INPUT DATA —
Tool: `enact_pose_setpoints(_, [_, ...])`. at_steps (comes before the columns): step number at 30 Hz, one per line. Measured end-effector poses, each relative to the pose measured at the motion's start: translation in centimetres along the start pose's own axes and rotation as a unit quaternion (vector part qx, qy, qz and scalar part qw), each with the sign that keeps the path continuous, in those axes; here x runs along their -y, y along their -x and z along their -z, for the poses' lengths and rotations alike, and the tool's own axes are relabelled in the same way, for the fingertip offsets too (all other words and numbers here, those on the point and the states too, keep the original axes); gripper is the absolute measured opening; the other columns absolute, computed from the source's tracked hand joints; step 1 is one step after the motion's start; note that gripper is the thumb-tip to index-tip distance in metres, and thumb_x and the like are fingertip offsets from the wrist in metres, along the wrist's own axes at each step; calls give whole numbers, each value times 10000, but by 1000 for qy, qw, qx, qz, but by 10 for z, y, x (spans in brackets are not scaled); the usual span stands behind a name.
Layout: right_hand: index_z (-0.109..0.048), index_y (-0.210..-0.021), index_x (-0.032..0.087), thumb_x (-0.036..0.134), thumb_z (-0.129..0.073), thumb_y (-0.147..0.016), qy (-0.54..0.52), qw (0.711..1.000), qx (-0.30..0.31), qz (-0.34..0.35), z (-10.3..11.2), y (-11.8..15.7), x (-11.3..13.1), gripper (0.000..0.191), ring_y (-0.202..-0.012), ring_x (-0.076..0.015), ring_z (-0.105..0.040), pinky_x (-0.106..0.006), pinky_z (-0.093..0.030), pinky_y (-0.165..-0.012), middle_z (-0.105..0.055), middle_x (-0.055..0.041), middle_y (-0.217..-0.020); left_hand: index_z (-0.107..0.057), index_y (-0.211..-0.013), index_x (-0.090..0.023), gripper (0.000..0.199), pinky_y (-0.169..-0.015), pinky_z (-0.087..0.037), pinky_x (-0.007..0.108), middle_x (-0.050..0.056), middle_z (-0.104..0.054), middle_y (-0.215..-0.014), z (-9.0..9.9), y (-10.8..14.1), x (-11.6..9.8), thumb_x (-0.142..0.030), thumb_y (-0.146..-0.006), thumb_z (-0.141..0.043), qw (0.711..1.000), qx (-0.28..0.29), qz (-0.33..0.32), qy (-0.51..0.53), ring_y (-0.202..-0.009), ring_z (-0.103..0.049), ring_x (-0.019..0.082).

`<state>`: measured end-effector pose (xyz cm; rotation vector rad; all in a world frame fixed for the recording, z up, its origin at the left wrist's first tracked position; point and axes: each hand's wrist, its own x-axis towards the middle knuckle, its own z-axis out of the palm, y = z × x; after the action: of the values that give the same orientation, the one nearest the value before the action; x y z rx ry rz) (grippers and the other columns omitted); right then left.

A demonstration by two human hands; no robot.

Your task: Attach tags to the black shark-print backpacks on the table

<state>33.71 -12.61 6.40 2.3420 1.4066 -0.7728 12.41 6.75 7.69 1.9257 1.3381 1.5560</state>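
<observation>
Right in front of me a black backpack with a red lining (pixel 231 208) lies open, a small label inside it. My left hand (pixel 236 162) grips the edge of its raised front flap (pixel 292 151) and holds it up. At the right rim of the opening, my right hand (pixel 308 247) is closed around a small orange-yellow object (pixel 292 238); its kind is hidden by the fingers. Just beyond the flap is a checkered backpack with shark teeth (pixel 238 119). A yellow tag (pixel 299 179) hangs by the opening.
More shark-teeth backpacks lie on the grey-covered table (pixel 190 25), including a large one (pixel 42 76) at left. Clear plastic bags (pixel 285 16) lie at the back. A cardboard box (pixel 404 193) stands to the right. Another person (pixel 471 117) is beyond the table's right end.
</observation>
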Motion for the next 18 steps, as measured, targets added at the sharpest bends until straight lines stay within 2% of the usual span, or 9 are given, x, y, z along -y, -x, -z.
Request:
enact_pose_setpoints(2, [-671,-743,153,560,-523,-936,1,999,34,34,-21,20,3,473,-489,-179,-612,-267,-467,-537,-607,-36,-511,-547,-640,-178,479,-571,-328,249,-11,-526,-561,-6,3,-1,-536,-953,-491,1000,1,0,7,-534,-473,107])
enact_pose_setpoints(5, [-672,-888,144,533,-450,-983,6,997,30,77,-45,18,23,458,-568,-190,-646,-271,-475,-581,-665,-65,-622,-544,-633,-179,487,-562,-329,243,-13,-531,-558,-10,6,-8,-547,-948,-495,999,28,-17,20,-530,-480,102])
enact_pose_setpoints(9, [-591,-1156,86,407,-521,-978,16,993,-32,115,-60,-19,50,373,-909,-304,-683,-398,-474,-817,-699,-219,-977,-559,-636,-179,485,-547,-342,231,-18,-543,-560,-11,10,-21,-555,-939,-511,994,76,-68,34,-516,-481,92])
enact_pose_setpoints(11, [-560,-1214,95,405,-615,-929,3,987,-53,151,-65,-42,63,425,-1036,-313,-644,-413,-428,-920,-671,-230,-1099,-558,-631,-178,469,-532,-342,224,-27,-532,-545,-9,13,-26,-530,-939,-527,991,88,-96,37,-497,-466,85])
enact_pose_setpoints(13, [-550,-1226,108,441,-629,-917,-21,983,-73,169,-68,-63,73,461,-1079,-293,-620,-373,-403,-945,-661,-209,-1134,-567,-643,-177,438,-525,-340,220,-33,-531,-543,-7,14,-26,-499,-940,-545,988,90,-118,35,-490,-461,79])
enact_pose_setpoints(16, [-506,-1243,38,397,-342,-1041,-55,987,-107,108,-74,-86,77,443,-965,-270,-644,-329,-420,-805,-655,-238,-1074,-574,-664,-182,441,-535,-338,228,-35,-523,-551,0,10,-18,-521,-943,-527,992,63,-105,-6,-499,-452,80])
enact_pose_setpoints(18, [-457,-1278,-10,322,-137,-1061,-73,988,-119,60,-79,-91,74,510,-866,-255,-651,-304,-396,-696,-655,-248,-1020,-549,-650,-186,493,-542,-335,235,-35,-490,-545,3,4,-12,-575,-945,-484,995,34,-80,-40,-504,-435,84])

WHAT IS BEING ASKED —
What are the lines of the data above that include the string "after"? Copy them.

RESPONSE TO THIS TASK —
Tool: `enact_pose_setpoints(_, [_, ...])`. at_steps (comes before the columns): step number at 30 Hz, one per line. Measured end-effector poses, each relative to the pose measured at the motion's start: translation in centimetres along the start pose's own axes and rotation as a unit quaternion (vector part qx, qy, qz and scalar part qw), each with the sign that keeps the path continuous, in those axes; here x runs along their -y, y along their -x and z along their -z, for the poses' lengths and rotations alike, and the tool's own axes are relabelled in the same way, for the fingertip offsets too (all other words and numbers here, those on the point and the states too, keep the original axes); gripper is the absolute measured opening; the other columns absolute, computed from the source's tracked hand joints; step 1 is one step after the motion's start; note that gripper is the thumb-tip to index-tip distance in metres, and thumb_x and the like are fingertip offsets from the wrist in metres, along the wrist's own axes at each step; calls give whole numbers, each value times 10000, but by 1000 for qy, qw, qx, qz, but by 10 for z, y, x (spans in brackets are not scaled); the usual span stands behind a name.
`<state>`: measured end-effector pose (xyz cm; rotation vector rad; all in a world frame fixed for the recording, z up, its origin at the left wrist's first tracked position; point and axes: each hand's wrist, its own x-axis towards the middle knuckle, its own z-axis out of the palm, y = z × x; after the action: of the values that give the same orientation, the one nearest the value before the action; x y z rx ry rz) (grippers and the other columns omitted); right then left.

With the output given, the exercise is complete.